TRT recently added a test to monitor for this and it exposed that etcd quorum pods are actually landing on the same node for periods of time:

https://sippy.ci.openshift.org/sippy-ng/tests/4.11/analysis?test=openshift-tests-upgrade.[sig-scheduling][Early]%20The%20openshift-etcd%20pods%20should%20be%20scheduled%20on%20different%20nodes%20[Suite:openshift/conformance/parallel]

Sample job: 

https://prow.ci.openshift.org/view/gs/origin-ci-test/logs/periodic-ci-openshift-release-master-nightly-4.11-e2e-aws-upgrade/1503258288765014016

This seems to be happening alarmingly often:

https://search.ci.openshift.org/?search=The+openshift-etcd+pods+should+be+scheduled+on+different+nodes&maxAge=48h&context=0&type=junit&name=4.11&excludeName=quorum&maxMatches=5&maxBytes=20971520&groupBy=job

Marking sev high as this has potential to cause loss of quorum. 

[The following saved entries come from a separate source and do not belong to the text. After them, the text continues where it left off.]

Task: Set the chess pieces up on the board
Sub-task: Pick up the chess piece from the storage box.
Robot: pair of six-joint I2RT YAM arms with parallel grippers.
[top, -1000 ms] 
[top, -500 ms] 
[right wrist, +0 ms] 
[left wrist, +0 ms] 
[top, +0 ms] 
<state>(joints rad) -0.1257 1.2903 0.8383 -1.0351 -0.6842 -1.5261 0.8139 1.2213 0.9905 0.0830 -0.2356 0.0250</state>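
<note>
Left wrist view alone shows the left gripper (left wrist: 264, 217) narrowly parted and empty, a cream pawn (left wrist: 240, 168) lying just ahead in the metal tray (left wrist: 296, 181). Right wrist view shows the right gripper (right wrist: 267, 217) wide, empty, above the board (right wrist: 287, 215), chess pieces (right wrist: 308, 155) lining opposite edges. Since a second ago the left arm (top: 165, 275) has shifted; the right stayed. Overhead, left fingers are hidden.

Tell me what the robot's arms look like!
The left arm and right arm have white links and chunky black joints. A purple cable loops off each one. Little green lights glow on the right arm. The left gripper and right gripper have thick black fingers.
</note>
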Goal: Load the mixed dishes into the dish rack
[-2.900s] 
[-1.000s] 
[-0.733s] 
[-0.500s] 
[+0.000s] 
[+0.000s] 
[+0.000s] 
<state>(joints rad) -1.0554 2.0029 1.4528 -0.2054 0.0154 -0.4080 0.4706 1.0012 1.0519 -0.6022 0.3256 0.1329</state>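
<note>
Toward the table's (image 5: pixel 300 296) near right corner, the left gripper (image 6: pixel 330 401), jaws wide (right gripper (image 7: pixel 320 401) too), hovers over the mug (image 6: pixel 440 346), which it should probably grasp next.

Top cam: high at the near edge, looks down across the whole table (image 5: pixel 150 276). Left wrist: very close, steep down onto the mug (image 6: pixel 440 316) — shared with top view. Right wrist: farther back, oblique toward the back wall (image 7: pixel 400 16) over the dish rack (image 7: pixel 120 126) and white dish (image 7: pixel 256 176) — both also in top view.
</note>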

Backporting to 4.10 should probably be discussed.

Jan Chaloupka did some work to allow force assign PDB pods to nodes instead of relying on scheduler, may be a good idea to make use of this for etcd.

--- Additional comment from Devan Goodwin on 2022-03-14 13:37:19 UTC ---

TRT is double checking the results to make absolutely sure the test is catching something real.

--- Additional comment from Ken Zhang on 2022-03-14 15:10:50 UTC ---

I confirmed that for both HAProxy and ETCD cases, the test is catching real problems. There is a bug with image-registry that is being fixed.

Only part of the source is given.